Евфимия, не теряя стройности стана, сошла с помоста. На её место стала луноликая толстушка Ярославна и взяла государыню под руку.

Все, отвлёкшись от молитв, крестных знамений и поклонов, дружно обратили взоры к случившемуся. Дочь ближнего боярина Всеволожа, нареченная великокняжеская невеста, стояла внизу, приспустив очи, лик её пылал. Черно-белые плитки пола близ неё очищались от разноцветного скопища сафьяновых сапожек… Пустота, как вокруг Анастасии Звенигородской!

А служба продолжалась. Евфимия впервые заметила, насколько тесен и ветх главный храм Москвы. Сто с лишком лет не касались его каменные мастера. Кое- где своды подпёрты брёвнами. Некому в шаткое время радеть об общей святыне, всяк занят собой. Вот и Евфимия, отвлёкшись от богослужения, терзалась: за что бесчестье? Так всеприлюдно, так напоказ! В чём допустила просторожу? Чем вызвала опалу? Навсегда или на сегодня? Ежели на сегодня - перетерпеть, скрепя сердце. Завтра покаяться в чём невесть, заглушить обиду. Ежели навсегда… Вся надежда на жениха. Вернётся Василиус на щите, урезонит мать, он теперь семнадцати летний. Разлучаясь, впервые поцеловал в уста, прошептал: «Красота ненаглядная!» Волоокий, орлоносый Василиус! Быть за ним - её жребий. Проводив, грустно сидела перед зеркалом: кудри золотовидны, да не длинны, очи лазоревы, да невелики, живы - вот уж воистину! Нос, хвала Богу, прям. Рот не слишком-то сочен, вот бы как у Бонеди! Прошлась - стан хорош, росту чуть-чуть прибавить… В чём же ненаглядная красота? И ещё стыд накопился за год разлуки: нет тоски по Василиусу! Нет тоски, нет любви. То есть как же нет? Есть, но сестринская. Вместе выросли. За букварём сидели, как сестра с братцем. Покойный государь глянул и улыбнулся: «Жених с невестой!» Софья Витовтовна таких шуток никогда не говаривала…

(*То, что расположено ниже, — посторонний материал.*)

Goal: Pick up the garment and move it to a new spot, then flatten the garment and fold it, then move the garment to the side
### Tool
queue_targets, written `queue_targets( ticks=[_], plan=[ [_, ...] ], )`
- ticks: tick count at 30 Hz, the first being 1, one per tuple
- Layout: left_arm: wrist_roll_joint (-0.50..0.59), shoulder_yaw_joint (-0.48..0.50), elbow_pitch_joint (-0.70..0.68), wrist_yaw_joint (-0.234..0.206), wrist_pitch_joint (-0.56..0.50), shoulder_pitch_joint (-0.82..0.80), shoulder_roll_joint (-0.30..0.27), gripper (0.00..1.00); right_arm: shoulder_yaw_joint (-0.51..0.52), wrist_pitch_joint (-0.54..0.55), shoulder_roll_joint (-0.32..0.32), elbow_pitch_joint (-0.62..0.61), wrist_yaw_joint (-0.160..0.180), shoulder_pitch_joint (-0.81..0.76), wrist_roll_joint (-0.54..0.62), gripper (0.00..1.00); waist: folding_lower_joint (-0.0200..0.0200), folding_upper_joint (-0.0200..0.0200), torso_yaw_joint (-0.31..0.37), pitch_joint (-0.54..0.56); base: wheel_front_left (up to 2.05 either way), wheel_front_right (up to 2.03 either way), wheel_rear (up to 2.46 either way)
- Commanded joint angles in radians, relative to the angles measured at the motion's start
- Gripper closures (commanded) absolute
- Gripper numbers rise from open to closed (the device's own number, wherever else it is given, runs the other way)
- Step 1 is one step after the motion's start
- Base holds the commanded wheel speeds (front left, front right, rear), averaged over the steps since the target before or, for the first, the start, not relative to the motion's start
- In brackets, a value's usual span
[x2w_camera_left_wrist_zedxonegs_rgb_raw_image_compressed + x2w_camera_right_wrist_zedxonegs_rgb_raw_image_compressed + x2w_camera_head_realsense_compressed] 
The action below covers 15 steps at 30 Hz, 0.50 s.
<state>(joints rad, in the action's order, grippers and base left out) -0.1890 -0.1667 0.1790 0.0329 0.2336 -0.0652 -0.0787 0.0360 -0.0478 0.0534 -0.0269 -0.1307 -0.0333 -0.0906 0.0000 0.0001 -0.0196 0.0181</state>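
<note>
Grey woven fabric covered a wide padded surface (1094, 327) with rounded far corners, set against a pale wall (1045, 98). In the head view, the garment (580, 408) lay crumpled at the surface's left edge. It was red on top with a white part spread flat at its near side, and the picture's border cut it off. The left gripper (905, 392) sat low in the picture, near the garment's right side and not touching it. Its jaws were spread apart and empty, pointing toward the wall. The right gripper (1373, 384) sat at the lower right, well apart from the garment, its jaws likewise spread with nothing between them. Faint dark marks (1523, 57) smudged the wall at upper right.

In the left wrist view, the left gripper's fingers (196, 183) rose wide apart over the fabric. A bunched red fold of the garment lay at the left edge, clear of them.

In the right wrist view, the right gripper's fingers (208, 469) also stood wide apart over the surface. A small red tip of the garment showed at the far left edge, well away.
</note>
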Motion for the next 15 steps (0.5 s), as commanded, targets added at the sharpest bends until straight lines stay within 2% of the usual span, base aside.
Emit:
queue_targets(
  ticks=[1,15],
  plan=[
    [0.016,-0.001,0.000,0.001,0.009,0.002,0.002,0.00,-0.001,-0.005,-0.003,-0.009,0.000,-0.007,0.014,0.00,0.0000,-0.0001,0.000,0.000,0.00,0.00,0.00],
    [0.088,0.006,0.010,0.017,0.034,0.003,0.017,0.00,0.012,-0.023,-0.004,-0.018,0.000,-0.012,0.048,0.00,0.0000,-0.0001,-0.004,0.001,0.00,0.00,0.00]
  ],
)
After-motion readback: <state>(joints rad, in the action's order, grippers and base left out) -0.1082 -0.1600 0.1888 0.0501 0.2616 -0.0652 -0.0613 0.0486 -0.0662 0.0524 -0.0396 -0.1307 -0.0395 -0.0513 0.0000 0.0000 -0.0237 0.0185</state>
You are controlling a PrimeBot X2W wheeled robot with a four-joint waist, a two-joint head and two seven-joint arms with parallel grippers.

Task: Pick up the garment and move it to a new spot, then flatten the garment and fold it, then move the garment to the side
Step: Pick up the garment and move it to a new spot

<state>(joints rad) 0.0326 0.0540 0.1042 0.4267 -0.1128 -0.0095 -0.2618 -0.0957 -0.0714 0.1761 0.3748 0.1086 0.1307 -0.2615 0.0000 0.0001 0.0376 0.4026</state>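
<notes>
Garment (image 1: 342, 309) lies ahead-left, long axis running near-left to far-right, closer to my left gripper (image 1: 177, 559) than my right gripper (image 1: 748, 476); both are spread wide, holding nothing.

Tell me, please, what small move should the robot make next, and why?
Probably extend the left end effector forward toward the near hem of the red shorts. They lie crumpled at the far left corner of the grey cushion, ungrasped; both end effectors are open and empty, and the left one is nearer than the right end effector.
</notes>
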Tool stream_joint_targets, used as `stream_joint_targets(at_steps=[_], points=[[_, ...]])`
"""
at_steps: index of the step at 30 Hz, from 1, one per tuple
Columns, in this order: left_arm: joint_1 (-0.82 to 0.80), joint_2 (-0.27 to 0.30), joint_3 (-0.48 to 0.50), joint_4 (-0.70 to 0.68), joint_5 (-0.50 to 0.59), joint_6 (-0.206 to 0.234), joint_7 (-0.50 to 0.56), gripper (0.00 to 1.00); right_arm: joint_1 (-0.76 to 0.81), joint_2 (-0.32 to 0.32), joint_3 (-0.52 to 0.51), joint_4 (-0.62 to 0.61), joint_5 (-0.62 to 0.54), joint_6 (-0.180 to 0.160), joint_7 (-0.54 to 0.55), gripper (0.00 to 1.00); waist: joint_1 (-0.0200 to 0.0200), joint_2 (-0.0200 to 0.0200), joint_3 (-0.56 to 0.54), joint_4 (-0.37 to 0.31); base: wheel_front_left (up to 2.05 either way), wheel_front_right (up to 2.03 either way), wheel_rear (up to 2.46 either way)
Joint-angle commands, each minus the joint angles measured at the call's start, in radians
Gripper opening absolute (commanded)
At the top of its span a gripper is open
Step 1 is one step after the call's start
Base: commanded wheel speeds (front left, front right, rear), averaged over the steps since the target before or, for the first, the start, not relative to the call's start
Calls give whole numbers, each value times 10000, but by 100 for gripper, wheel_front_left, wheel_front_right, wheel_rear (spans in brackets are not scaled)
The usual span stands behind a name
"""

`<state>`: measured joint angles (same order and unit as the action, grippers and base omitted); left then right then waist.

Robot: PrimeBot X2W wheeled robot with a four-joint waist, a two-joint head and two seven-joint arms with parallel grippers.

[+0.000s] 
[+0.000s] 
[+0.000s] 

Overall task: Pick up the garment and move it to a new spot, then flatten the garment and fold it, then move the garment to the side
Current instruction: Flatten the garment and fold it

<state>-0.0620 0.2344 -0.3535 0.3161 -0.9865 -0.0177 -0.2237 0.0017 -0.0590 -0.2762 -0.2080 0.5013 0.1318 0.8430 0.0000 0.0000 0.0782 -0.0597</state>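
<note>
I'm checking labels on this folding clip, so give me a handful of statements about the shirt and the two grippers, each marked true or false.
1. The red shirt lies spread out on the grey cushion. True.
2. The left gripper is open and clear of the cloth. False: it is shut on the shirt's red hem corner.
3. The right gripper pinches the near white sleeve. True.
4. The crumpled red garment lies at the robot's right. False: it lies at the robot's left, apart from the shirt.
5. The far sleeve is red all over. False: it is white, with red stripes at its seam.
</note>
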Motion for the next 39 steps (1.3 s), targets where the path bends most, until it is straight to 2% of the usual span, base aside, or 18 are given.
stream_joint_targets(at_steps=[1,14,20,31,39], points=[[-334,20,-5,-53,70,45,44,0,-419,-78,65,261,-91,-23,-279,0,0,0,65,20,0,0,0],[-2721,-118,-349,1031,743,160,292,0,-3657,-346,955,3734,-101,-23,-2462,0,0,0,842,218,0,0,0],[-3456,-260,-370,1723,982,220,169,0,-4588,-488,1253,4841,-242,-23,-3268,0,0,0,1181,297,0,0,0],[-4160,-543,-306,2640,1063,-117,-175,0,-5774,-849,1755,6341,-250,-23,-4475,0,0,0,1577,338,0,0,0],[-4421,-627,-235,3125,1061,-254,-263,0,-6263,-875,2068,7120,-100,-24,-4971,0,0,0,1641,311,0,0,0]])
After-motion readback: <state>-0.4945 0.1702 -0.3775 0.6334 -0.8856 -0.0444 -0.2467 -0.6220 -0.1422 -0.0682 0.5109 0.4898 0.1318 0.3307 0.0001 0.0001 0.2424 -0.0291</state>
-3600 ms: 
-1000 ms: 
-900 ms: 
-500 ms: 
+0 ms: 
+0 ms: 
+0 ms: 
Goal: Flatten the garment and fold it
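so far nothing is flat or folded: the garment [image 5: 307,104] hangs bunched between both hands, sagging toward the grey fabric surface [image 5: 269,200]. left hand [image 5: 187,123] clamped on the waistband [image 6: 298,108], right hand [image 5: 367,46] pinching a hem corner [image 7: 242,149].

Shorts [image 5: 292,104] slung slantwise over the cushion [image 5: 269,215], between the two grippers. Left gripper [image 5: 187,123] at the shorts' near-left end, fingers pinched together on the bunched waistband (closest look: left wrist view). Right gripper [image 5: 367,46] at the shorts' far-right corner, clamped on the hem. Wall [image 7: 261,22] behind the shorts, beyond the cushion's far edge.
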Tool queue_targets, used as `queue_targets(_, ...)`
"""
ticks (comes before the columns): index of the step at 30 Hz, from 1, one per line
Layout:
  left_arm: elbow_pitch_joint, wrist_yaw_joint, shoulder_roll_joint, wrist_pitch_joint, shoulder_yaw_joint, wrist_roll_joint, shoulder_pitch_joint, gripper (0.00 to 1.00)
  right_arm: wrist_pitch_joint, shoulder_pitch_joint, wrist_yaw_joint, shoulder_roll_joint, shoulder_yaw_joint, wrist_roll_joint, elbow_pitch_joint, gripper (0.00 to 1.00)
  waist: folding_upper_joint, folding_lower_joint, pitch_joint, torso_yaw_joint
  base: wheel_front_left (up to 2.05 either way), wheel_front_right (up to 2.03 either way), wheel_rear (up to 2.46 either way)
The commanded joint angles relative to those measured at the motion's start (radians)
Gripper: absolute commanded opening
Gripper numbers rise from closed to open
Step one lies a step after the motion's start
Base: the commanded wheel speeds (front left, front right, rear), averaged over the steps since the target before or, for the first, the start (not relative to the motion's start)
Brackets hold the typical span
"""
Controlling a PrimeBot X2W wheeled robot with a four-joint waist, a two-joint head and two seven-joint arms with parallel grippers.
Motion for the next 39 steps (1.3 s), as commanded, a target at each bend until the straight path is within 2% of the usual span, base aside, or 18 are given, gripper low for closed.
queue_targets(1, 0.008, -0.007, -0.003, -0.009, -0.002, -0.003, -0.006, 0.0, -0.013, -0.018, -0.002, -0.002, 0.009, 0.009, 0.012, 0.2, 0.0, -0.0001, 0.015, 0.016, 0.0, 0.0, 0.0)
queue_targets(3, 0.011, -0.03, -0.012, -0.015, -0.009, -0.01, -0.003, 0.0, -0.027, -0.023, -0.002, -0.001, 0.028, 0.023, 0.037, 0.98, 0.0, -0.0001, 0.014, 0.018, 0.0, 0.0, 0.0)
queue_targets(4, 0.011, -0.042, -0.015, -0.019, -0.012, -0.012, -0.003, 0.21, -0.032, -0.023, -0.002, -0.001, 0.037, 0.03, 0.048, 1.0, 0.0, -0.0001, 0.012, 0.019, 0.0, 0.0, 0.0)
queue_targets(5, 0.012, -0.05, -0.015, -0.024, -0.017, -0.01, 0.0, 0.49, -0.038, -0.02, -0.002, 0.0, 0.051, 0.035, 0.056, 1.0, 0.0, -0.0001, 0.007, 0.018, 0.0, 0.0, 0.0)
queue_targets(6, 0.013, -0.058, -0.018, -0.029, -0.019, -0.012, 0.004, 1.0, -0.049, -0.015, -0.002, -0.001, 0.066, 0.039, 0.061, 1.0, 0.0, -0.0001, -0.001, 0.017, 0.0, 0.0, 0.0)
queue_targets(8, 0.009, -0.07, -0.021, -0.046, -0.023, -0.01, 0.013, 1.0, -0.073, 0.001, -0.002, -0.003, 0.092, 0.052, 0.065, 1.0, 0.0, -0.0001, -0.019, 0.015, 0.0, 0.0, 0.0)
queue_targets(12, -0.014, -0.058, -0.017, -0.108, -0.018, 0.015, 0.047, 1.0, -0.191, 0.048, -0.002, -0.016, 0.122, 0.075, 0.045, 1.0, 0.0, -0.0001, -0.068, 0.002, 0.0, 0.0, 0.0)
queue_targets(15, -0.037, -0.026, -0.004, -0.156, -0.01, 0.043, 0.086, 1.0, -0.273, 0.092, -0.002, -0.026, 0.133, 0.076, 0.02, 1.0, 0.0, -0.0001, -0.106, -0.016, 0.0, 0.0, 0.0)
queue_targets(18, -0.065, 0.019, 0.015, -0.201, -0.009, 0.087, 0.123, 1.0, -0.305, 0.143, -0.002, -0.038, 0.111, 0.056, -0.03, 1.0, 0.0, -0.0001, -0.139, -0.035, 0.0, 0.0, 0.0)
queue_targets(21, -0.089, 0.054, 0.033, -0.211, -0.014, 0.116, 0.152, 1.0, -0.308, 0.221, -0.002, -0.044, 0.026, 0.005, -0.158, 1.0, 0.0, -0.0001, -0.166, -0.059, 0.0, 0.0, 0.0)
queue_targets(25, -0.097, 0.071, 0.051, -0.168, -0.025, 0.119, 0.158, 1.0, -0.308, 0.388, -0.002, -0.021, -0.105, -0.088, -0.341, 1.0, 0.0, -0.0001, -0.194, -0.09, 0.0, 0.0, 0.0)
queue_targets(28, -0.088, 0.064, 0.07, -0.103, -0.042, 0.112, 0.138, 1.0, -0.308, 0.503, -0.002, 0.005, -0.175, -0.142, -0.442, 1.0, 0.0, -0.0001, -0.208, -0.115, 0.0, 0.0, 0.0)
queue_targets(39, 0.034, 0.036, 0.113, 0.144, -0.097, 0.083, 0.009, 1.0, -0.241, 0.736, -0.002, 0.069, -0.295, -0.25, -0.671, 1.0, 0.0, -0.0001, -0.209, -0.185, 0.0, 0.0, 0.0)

Служба у Пречистой подходила к концу.

С неба на землю поверг Евфимию прежде простой, теперь же неразрешимый вопрос: как домой добраться? Прибыла в государыниной карете (свою на Софьином дворе отпустила), а отбудет… Не пешей же! Не допустит будущая свекровь окончательного бесчестья своей невестки. Вот сейчас отошлёт Ярославну-толстушку к бабушке, подаст знак Евфимии следовать за собой… Ан нет. Приложилась, как всегда, первая ко кресту, пошла об руку с луноликой Марьюшкой к выходу, на Евфимию не взглянула. Как потерянная стояла боярышня Всеволожа среди пустеющего собора. В богатом летнике шерсти белых коз пешей идти по пыльным кремлёвским улицам - поношение, да и только! В безвыходности надобно сыскать ход. Сыскивала, что бы ни приключалось в жизни. А тут кровь к голове прихлынула: нет решения! Подошла ко кресту в числе самых крайних, кажется, следом за старухой, женой дьяка Фёдора Беды, и пошла, словно зачарованная, из храма. Там, за высокими тяжкими дверями, - позор: боярышня Всеволожа пешая со всенощной шествует! Называется, великокняжеская невеста! Хоть бы кто место в карете предложил. Сколько ни ждала - никого! Расступились, как сверзли в тартарары. Исчезла для них, и всё тут.